In t(4;15) lymphoblasts, the SNRPN transcript was detectable by RT-PCR and quantitative RT-PCR and found to extend all the way to exon 17. The major transcript that encodes the SNURF/SNRPN proteins terminates in exon 10 [20] and, therefore, should be unaffected by this t(4;15) translocation. With the caveat that studies on peripheral tissues, fibroblasts and lymphoblasts, may not accurately reflect gene expression in the brain, our results indicate that SNURF/SNRPN and the centromeric genes MKRN3, NDN and MAGEL2 are unlikely to play a prime role in the causation of PWS-associated features, although it remains an open question whether their loss or non-functioning might contribute to the more marked phenotypic expression that is seen in typical PWS.

Genes downstream of the breakpoint are not expressed

With respect to expression of downstream transcripts, the reported results on LCLs with breakpoints in exon 20/intron 20 were consistent, whereas for the two patients with breakpoints in intron 2, the reported results were conflicting for expression of downstream transcripts IPW and PAR-1. In a re-evaluation of the t(4;15) case reported by Kuslich and colleagues [26], no expression of these transcripts and of the PWCR1/HBII-85 snoRNA cluster was detected by real-time quantitative RT-PCR [28].
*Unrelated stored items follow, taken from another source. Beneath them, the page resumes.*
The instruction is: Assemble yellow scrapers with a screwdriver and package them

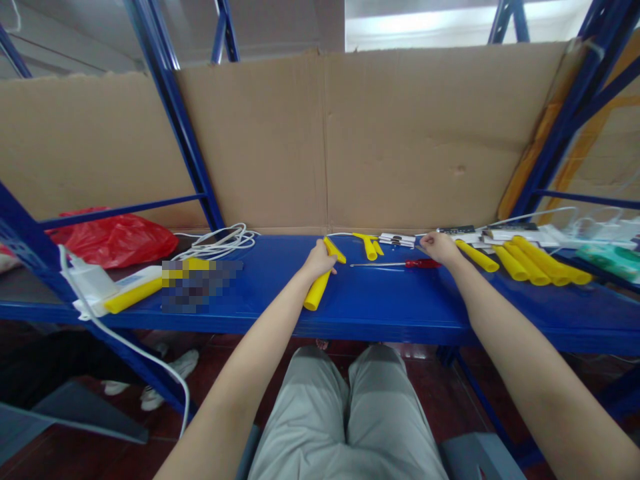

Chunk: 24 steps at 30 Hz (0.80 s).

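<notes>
My left hand (319, 259) is closed around a yellow T-shaped plastic handle (315, 295), whose open tube end points toward me over the blue shelf. My right hand (437, 247) is at the shelf's right part, its fingers pinched together beside a small black-and-white packet (397, 240); what they hold, if anything, is too small to make out. Just below that hand lies a screwdriver (420, 264) with a red handle, its shaft pointing left. Between the hands rests another yellow T-shaped handle (370, 248) with a short yellow piece beside it.
Several yellow tubes (543, 261) lie on the right, before white parts and cables. Coiled white cable (225, 241), a red plastic bag (110, 237) and a white charger (93, 277) are on the left. Cardboard (400, 133) walls the back; blue posts (175, 120) rise at both sides.
</notes>
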### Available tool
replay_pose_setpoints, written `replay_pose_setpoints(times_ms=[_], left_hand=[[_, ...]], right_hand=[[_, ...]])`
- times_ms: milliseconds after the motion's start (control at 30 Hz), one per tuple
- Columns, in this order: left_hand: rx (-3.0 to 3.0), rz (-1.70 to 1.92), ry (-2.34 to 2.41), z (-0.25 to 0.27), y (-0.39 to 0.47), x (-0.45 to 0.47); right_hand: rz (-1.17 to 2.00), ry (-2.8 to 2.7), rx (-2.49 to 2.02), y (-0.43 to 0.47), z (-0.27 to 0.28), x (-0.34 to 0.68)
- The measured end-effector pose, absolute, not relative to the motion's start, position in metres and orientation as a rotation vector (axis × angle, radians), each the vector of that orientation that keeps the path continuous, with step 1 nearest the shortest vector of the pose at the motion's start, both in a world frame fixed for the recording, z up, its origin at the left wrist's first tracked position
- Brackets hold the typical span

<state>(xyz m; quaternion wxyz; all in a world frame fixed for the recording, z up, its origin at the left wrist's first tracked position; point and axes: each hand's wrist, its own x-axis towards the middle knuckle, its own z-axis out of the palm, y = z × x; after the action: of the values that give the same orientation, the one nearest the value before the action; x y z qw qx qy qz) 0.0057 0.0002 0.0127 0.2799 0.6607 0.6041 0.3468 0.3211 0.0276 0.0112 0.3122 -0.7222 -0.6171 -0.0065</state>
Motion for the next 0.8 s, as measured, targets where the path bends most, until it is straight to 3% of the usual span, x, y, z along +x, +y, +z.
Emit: replay_pose_setpoints(times_ms=[367, 567, 800], left_hand=[[1.702, 0.946, 1.6, 0.013, -0.001, 0.007], [1.651, 1.003, 1.564, 0.009, 0.002, 0.008], [1.578, 1.047, 1.467, 0.012, -0.001, 0.012]], right_hand=[[0.167, -1.695, -1.306, 0.031, 0.041, 0.227], [0.539, -1.663, -1.009, 0.042, 0.034, 0.157], [0.985, -1.565, -0.891, 0.035, 0.006, 0.152]])
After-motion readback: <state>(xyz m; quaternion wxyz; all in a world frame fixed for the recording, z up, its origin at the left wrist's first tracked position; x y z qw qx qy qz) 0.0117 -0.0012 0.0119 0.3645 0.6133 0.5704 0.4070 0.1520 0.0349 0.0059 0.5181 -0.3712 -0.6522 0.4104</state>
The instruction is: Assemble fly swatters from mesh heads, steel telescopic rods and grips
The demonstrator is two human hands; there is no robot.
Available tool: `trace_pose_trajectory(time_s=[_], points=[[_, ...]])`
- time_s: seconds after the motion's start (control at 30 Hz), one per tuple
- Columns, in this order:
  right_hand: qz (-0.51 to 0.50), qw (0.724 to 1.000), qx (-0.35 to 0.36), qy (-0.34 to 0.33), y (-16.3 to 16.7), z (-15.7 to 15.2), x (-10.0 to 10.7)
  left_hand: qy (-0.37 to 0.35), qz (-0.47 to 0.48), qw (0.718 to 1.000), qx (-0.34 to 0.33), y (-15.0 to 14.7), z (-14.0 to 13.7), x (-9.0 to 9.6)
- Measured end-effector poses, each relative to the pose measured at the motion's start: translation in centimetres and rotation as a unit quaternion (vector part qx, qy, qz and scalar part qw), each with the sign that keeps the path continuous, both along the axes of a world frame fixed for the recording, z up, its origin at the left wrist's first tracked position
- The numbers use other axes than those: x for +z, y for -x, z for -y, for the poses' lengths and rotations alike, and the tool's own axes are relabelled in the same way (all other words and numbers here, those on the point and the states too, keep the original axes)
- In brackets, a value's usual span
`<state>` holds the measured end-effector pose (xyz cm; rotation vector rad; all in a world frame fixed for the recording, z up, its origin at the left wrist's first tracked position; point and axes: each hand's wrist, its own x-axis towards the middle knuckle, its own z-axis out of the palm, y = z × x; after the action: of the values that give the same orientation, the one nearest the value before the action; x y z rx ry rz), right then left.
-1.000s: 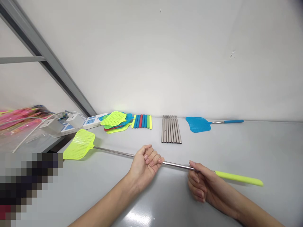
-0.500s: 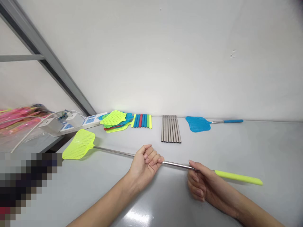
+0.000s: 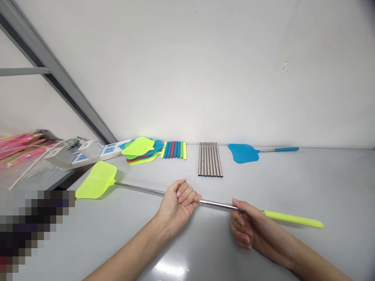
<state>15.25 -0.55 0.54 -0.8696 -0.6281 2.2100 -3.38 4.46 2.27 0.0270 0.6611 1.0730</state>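
Both my hands grip one yellow-green fly swatter [image 3: 96, 180] with a long metal rod, stretched left to right above the grey table. My left hand [image 3: 181, 203] is closed around the middle of the rod. Farther right, my right hand [image 3: 249, 226] is closed on the thicker part of the rod, just left of its yellow-green handle [image 3: 294, 219]. The perforated head is at the far left end. Behind my hands, a row of metal rods [image 3: 209, 160] lies side by side on the table.
Near the wall lie a stack of coloured swatter heads [image 3: 140, 146], several coloured handles [image 3: 175, 150] and a blue fly swatter [image 3: 243, 153]. A power strip [image 3: 117, 147] with plugged-in white adapters [image 3: 90, 148] and pink items in clear plastic [image 3: 22, 150] are at the left.
The whole view has shifted very slightly. Both hands keep the same hold on the fly swatter, and nothing else has visibly moved.
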Motion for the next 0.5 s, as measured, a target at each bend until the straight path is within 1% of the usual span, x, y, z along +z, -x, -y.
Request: trace_pose_trajectory(time_s=[0.5], points=[[-0.008, 1.0, 0.0, -0.001, -0.05, 0.06, -0.25, -0.002, 0.007, 1.0, -0.005, 0.22, 0.03, -0.09]])
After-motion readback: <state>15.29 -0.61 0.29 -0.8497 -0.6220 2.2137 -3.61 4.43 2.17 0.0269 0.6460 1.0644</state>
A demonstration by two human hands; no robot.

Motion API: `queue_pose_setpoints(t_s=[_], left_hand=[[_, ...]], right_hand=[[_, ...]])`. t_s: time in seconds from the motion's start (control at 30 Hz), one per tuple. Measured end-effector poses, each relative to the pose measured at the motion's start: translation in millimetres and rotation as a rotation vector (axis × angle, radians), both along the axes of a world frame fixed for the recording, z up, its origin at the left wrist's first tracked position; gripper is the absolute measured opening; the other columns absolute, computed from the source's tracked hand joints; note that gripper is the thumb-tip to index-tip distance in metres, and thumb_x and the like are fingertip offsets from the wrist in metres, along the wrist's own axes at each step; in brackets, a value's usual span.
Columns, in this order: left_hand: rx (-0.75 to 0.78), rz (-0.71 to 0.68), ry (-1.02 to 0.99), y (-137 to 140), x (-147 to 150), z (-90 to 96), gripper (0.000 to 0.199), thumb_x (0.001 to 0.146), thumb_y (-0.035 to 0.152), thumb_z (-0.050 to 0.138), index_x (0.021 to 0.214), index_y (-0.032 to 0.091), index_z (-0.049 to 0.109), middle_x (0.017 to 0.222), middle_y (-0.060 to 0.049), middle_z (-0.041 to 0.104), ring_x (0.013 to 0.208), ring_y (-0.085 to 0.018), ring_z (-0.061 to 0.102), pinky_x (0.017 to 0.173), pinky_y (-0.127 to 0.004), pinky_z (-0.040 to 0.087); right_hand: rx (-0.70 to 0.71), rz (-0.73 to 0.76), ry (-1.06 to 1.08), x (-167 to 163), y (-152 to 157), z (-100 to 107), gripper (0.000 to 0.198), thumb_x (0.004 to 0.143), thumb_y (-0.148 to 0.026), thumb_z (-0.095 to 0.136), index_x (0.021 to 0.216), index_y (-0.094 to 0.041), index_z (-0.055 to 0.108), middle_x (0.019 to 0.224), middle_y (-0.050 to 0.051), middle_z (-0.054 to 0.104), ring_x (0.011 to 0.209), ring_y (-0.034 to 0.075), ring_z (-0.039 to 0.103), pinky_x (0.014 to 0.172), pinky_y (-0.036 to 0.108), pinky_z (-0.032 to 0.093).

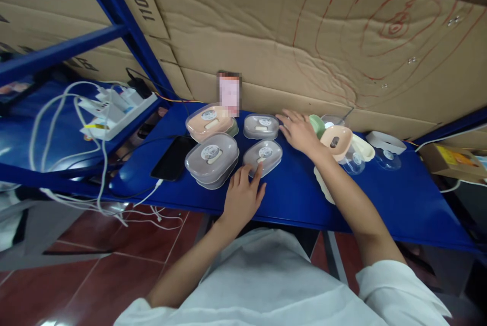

Therefore, we focused our analysis on the snoRNAs and two ESTs in intron 20. As for the intron-encoded C/D box snoRNAs, HBII-13 and HBII-437 were expressed, and HBII-438A/B and HBII-85/PWCR1 were not. HBII-52 snoRNAs were not studied, as they are not expressed in the available tissues and have previously been excluded from contributing to the PWS phenotype [40, 41]. The two ESTs in the large intron 20 that are highly expressed in brain tissues [42] were found to be expressed in a normal control LCL, but not in the t(4;15) LCL. This result suggests that these ESTs do not have their own promoter but are dependent on transcription from the SNRPN promoter that is located on the other translocation derivative in these cells. Therefore, these ESTs most likely represent stable derivatives of large alternatively spliced non-coding SNRPN transcripts.